Sandisk and High Bandwidth Memory (HBM) market leader SK hynix are working together to standardize High Bandwidth Flash (HBF).
HBF technology is aimed at giving GPUs fast access to large amounts of NAND capacity to augment the relatively limited capacity of their HBM, so accelerating AI training and inference workloads by avoiding time-consuming data accesses to PCIe-linked SSDs. Like HBM, the HBF chip is formed from stacked layers, of NAND in this case, with TSV connectors linking each layer to a base interposer, which provides fast access to the GPU. The HBF access could be orders of magnitude faster than that to an SSD.

The involvement of SK hynix is significant, as it developed and supplies HBM and has deep expertise in the HBM-interposer-GPU area, and thus how HBF could be implemented alongside it. The two companies have signed a Memorandum of Understanding (MoU) and aim to standardize the specification, define technology requirements, and explore the creation of a technology ecosystem for HBF.

Alper Ilkbahar, Sandisk EVP and CTO, and HBF Technical Advisory Board member, stated: “By collaborating with SK hynix to define the High Bandwidth Flash specification, we are addressing the critical need for scalable memory in the AI industry. This collaboration accelerates innovation and will offer the industry new tools to handle the exponential data demands of tomorrow’s applications. Our work will help provide an effective solution to meet the world’s technology needs and exceeds expectations of our respective customers.”
Dr Hyun Ahn, president and chief development officer (CDO) at SK hynix, added: “Through our work with Sandisk to standardize the High Bandwidth Flash specification, we are actively contributing to the commercialization of this innovative technology, which we believe is key to unlocking the full potential of AI and next-generation data workloads.”
The HBM3E generation provides up to 1.2 TBps bandwidth and 48 GB of capacity. An SK hynix PCIe Gen 5 PCB01 SSD can provide up to 14 GBps sequential read bandwidth, 86 times slower than HBM3E’s data rate.

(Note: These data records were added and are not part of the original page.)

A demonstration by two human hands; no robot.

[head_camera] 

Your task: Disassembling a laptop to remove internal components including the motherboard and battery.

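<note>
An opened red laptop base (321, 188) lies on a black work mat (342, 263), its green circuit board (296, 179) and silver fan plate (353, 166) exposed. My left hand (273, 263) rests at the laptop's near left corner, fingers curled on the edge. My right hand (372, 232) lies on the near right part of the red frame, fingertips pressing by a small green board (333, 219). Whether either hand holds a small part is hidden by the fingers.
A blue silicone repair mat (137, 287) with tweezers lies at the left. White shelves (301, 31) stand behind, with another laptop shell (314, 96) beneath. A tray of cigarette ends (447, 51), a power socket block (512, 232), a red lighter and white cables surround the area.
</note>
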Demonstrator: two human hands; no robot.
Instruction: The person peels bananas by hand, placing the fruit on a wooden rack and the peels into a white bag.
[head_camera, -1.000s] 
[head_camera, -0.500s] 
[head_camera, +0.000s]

HBF is targeted to offer comparable bandwidth to HBM while delivering up to 8-16x the capacity of HBM at a similar cost. That would be up to 768 GB.

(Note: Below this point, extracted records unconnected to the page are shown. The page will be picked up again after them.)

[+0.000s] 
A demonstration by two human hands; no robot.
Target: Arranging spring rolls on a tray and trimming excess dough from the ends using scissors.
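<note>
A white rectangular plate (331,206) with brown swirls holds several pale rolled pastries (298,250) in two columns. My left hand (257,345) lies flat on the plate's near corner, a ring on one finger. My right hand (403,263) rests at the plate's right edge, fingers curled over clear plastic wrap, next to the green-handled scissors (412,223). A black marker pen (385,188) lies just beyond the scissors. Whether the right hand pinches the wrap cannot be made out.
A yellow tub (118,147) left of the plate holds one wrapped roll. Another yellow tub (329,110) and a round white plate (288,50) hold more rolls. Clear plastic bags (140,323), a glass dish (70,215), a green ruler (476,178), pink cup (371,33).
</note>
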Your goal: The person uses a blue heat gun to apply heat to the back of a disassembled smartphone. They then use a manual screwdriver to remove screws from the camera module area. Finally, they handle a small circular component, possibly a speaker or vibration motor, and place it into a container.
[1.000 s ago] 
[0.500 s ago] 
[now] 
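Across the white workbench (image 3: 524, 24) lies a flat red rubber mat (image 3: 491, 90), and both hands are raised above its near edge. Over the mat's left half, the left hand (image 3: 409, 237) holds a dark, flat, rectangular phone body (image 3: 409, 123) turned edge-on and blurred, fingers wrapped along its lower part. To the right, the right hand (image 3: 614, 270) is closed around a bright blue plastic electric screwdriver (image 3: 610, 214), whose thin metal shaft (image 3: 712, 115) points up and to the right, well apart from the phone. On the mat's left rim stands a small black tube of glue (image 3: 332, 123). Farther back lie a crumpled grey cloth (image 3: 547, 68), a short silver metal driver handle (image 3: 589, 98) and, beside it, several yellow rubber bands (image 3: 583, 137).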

The MoU implies that SK hynix could produce and supply its own HBF. This suggests that Sandisk appreciates the need to have a multi-supplier HBF market, to reassure customers that: first, they won’t be locked into a single supplier; second, that competition will accelerate HBF development; and third, that supply will be maintained even if one vendor fails.
Get Nvidia on board with HBF technology acceptance and standardization, and it’s a done deal.

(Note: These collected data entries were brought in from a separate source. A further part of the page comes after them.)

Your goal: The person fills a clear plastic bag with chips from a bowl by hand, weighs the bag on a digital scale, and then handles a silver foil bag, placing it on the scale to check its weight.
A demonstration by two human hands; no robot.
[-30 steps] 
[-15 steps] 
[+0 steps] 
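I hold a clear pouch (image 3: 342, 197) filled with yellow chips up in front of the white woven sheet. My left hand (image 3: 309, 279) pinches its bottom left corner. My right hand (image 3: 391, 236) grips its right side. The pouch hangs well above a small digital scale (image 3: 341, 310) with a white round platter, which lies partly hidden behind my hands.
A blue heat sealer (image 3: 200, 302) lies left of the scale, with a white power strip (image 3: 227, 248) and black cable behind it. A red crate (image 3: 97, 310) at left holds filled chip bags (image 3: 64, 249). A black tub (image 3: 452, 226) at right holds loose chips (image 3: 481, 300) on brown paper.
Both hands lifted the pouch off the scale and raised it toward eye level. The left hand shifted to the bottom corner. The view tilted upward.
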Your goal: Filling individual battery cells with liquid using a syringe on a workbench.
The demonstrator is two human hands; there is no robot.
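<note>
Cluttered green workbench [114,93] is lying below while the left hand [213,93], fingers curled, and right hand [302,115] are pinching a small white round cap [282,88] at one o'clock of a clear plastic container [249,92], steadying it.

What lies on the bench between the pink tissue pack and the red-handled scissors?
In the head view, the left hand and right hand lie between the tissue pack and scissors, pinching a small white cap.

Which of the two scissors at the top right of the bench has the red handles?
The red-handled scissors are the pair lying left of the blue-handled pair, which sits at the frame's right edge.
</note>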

Sandisk’s HBF technology was awarded “Best of Show, Most Innovative Technology” at FMS: the Future of Memory and Storage 2025.
Sandisk intends to deliver first samples of its HBF memory in the second half of calendar 2026 and expects samples of the first AI inference devices with HBF to be available in early 2027. These could even be handheld devices as well as notebooks, desktops, and servers.